L’influence responsable : un nouveau paradigme
Au-delà des obligations légales, le ministère de l’Économie et des Finances a introduit une notion plus douce mais tout aussi importante : l’influence responsable. Des réunions annuelles sont prévues pour faire évoluer la loi avec le secteur, mettre en avant les bonnes pratiques, encourager les influenceurs qui s’engagent pour l’environnement ou les causes sociales. C’est une vision à long terme : faire de l’influence commerciale une pratique professionnelle assumée, éthique et durable.
Les risques et angles morts
Toute loi a ses limites. La première ? L’évolution technologique : les outils de deep fake et d’IA générative progressent tellement vite que les obligations de signalement de retouches risquent de se trouver rapidement dépassées.
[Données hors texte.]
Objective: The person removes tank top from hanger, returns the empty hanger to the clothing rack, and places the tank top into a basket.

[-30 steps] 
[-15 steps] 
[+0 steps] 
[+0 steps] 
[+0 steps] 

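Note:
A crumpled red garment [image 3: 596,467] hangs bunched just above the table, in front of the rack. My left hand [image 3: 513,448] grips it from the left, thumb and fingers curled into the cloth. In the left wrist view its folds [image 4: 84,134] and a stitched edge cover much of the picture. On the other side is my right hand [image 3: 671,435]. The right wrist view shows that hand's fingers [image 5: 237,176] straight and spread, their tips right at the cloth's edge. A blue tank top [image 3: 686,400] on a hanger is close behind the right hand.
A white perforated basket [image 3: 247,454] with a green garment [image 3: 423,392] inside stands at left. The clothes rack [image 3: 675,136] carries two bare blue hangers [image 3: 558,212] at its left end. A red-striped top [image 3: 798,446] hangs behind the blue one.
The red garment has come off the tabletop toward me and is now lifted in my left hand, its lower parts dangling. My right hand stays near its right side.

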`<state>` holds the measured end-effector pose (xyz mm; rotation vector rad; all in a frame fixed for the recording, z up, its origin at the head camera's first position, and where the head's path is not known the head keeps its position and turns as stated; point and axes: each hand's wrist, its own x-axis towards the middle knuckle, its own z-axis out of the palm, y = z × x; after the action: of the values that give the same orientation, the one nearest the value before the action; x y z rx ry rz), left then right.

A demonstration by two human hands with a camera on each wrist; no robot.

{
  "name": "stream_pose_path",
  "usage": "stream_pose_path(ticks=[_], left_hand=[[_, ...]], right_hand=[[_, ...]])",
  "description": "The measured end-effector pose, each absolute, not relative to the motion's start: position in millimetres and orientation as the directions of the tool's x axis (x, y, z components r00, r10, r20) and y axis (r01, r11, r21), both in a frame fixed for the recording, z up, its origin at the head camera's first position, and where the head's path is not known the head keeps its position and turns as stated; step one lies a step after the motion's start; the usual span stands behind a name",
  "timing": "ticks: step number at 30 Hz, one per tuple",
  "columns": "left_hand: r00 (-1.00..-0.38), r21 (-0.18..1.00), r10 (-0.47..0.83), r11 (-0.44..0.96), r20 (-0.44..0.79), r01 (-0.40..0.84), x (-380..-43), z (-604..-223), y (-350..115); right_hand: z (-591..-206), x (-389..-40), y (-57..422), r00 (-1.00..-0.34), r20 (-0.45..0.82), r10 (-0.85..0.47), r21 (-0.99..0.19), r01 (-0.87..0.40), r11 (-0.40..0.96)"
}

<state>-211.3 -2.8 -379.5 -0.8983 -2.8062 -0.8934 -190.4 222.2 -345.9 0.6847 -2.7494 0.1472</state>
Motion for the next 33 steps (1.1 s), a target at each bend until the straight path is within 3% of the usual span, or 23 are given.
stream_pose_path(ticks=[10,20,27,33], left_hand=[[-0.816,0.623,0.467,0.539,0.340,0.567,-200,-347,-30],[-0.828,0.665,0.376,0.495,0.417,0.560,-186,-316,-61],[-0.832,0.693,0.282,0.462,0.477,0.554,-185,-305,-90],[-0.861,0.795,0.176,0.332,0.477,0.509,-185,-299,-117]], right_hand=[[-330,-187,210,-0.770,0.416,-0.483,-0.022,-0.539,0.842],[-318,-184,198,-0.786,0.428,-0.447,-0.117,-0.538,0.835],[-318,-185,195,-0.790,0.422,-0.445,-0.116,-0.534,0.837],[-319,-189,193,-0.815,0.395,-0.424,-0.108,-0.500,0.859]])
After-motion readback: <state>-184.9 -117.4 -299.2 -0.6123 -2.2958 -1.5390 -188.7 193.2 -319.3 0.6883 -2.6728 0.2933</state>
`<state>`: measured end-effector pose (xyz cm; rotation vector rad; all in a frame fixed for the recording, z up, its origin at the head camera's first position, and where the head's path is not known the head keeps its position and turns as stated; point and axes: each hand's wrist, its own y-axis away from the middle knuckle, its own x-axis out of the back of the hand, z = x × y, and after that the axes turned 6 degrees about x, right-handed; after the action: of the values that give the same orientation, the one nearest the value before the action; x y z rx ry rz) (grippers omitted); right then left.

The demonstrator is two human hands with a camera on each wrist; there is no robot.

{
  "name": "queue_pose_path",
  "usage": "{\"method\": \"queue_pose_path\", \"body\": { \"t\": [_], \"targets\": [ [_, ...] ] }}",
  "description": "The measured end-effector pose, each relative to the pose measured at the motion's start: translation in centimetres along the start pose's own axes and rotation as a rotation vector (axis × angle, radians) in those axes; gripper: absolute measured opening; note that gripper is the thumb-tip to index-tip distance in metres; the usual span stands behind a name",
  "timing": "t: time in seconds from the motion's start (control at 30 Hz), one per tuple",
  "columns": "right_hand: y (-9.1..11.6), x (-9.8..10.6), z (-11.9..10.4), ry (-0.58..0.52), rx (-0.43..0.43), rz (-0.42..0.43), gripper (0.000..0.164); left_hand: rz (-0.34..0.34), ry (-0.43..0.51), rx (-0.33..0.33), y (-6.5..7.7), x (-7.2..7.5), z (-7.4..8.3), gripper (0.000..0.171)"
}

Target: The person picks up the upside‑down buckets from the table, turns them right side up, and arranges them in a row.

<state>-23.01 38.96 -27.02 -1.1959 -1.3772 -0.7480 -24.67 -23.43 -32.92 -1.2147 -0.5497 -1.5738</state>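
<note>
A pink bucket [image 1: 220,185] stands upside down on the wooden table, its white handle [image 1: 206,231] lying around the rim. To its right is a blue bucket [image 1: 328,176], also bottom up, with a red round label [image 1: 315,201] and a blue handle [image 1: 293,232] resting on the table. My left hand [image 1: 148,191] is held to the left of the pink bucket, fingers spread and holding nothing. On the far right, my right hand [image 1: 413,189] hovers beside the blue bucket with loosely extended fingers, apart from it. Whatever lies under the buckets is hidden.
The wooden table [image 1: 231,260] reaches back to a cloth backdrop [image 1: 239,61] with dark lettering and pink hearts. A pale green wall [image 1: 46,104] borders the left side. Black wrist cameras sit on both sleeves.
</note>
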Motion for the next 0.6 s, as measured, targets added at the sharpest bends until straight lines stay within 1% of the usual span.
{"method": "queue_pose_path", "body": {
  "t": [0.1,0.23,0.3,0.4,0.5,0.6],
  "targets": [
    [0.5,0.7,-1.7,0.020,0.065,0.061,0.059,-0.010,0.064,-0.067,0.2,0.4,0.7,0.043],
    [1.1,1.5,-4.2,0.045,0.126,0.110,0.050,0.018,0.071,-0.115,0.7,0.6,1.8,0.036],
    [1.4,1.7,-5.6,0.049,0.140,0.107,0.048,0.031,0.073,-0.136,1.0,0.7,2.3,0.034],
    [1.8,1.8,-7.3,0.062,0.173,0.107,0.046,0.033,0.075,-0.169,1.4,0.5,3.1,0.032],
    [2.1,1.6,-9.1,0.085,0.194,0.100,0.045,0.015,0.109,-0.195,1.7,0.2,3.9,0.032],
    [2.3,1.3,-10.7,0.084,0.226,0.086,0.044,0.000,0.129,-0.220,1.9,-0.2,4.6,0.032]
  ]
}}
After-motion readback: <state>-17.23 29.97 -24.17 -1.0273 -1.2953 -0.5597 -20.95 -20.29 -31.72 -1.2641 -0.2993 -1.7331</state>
La deuxième : la portée internationale de la loi reste limitée – des influenceurs basés hors d’Europe peuvent continuer à toucher des audiences françaises sans être réellement contraignables. La troisième : la définition même d’influenceur évoluera avec l’émergence des agents IA autonomes capables de créer et publier du contenu. Qui régule une IA influenceuse ?
La loi influenceurs France est bien plus qu’un texte de régulation de plus. C’est la reconnaissance officielle qu’un nouveau métier existe, qu’il touche des millions de consommateurs – souvent vulnérables – et qu’il a besoin d’un cadre digne de ce nom. En choisissant d’adopter cette loi à l’unanimité, le Parlement français a envoyé un message clair : l’espace numérique n’est pas une zone de non-droit. La transparence n’est pas une option. Et la confiance entre créateurs de contenus et audience ne peut se construire que sur des bases solides.
La vraie question qui reste ouverte : cette loi influenceurs sera-t-elle suffisamment agile pour suivre la vitesse à laquelle évolue le monde de l’influence – ou faudra-t-il déjà la réécrire dans cinq ans ?
Sources : Document FALC « De nouvelles règles pour les influenceurs »,
Ministère de l’Économie, des Finances et de la Souveraineté industrielle et numérique
(juin 2023). Loi publiée au Journal officiel le 9 juin 2023.